Mitchell J. Freedman said...

I agree that a work hour reduction strikes at the heart of a corporatized America and that is why Reich is probably indeed afraid to touch that ultimate third rail.

Still, I think our nation is in such need of infrastructure rebuilding, and getting entire towns and cities back to work that I am saying let's move forward with that now, and start the argument for a 35 hour week or even 30 hour week (for 40 hours pay) now as well. One is a program that has support of most Americans outside of corporate media, and the other is an argument that will soon have more support.

Anonymous said...

This is just a fantastic statement, and should replace your current masthead:

"I agree that a work hour reduction strikes at the heart of a corporatized America and that is why Reich is probably indeed afraid to touch that ultimate third rail."

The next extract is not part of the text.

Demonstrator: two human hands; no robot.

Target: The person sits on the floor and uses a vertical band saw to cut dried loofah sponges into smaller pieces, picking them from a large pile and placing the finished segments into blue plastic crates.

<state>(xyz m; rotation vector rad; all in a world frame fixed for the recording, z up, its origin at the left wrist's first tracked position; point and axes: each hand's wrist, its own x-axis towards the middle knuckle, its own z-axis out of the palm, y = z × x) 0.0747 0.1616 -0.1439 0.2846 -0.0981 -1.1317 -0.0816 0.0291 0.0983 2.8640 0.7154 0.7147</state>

Yes, as men and women of principles, it is your responsibility to coddle those who speak less than the truth because it might alienate their corporate sponsors.

Keep up the good work!

If people insisted on the whole truth, who know where it might end.

PS: We could get 40 thousand pairs of boots on the ground by December - how is that for public works!!!

Anonymous said...

At what point will people realize that fiscal stimulus is to economics what bleeding was to medicine!!!!

Ralph said...

Sandwichman: I fully agree with your attack on mass “road and bridge building”. I’ve set out what I think are the weaknesses in WPA type schemes at . And I try to set out a better alternative.

You say “Maybe Keynes was wrong, eh? But in that case the burden of proof is on the advocates of more stimulus to show why Keynes was wrong or at least to honestly acknowledge that what they propose is NOT what Keynes advocated.” Good point. Well as an advocate the stimulus to date, and possibly some more stimulus, here goes.

WHY KEYNES WAS WRONG. I agree with what is probably the most common criticism of Keynsian “borrow and spend” (and there are plenty of well qualified economists who agree with this) namely that the stimulatory effect of the spending (and the increase in private sector net financial assets) is likely to be neutered by the deflationary effect of the borrowing and the increase in interest rates.

THIS IS WHAT I ADVOCATE “WHICH IS NOT WHAT KEYNES ADVOCATED”. It’s simple: just spend without borrowing or taxing. This is actually what has happened in the US and UK in 2009. That is, “borrow and spend” plus “quantitative easing” equals plain simple “print money and spend” I enlarge on these latter points at
See posts entitled “Let’s ditch Keynes and monetarism”, 2nd Oct, and: post entitled “No one understands quantitative easing” 1st Oct.

In the UK, the increase in the national debt (about £200bn) is roughly equal to the amount that has been “quantitatively eased”.